Au-delà de la diversité des sens attribués à la globalisation et à ses conséquences – est-elle à l’origine d’une crise ou d’un progrès? Consiste-t-elle en un processus nécessaire et irréversible ou est-elle maîtrisable? – les ambiguïtés et les doutes quant à la pertinence de l’usage sociologique de la notion de globalisation trouvent notamment leur origine dans le fait que la relative nouveauté du concept au sein des sciences sociales cache en fait des réalités plus anciennes. Cela a pour conséquence subversive de donner une allure nouvelle et inédite à tout ce qu’elle propose d’expliquer, et questionne, dans la foulée, la légitimité d’éclairer les phénomènes sociaux sous la lampe de la globalisation.

L’objet de ce chapitre est justement de resituer la globalisation dans sa dimension historique afin de mieux délimiter ses réalités empiriques et ses implications théoriques.

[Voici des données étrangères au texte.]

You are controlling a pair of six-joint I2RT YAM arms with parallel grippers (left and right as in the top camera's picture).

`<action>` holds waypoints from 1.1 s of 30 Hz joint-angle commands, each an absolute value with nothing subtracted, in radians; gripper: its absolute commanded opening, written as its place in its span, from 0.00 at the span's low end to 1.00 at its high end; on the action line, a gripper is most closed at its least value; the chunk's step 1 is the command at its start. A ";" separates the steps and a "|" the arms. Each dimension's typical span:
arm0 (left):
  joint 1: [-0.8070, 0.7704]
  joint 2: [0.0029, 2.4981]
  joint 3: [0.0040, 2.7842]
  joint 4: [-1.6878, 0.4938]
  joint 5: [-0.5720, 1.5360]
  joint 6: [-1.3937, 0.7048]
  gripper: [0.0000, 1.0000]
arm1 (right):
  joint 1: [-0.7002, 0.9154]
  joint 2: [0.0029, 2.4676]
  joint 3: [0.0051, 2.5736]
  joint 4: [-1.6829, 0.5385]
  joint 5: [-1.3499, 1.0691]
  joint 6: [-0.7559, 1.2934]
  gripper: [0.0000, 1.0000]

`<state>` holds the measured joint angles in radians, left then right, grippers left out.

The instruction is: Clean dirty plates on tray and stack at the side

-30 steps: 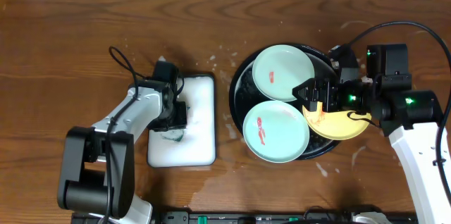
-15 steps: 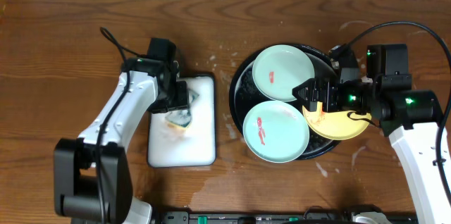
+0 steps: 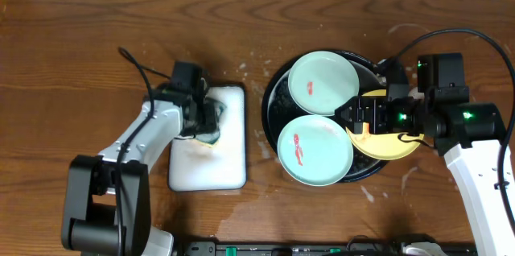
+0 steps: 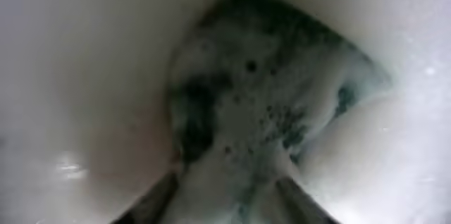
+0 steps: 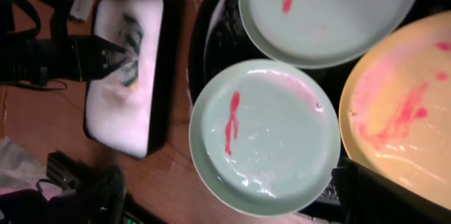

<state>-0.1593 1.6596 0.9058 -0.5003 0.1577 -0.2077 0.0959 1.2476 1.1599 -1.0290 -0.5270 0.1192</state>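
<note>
Tipping is the main worry: the yellow plate [image 5: 402, 104], smeared with red sauce, sits at the right side of the black tray [image 3: 272, 103] and reaches out past its rim. The right jaws look closed on its inner edge, so a wet, thin rim could slide out of that pinch. If it does, the plate would likely drop against the lower mint-green plate [image 3: 315, 150] just beside it. The upper mint-green plate [image 3: 323, 84] lies near both, leaving little room for a swing. Left of the tray, the left jaws are pinched on a lathered sponge [image 4: 261, 104] down in the white foam-filled dish [image 3: 217, 171]. Carried across, that sponge could drip suds and make every rim slicker. The bench [image 3: 72, 39] is dark wood, flecked with white splashes around tray and dish. Only a pale strip shows beyond its far edge.
</note>
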 commanded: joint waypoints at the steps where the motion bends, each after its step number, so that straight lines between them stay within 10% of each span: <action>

Après l’avoir défini conceptuellement, nous nous appliquerons donc à circonscrire ses contours économiques et ses conséquences sur les marchés du travail et les conditions de vie sociale, à la fois à l’échelle globale et à l’échelle des sociétés française et québécoise. Cet arrière-plan offrira des éléments macrosociologiques et structurels de compréhension de la mobilité internationale des étudiants dans ses dimensions tant politiques et institutionnelles que dans ses dimensions individuelles.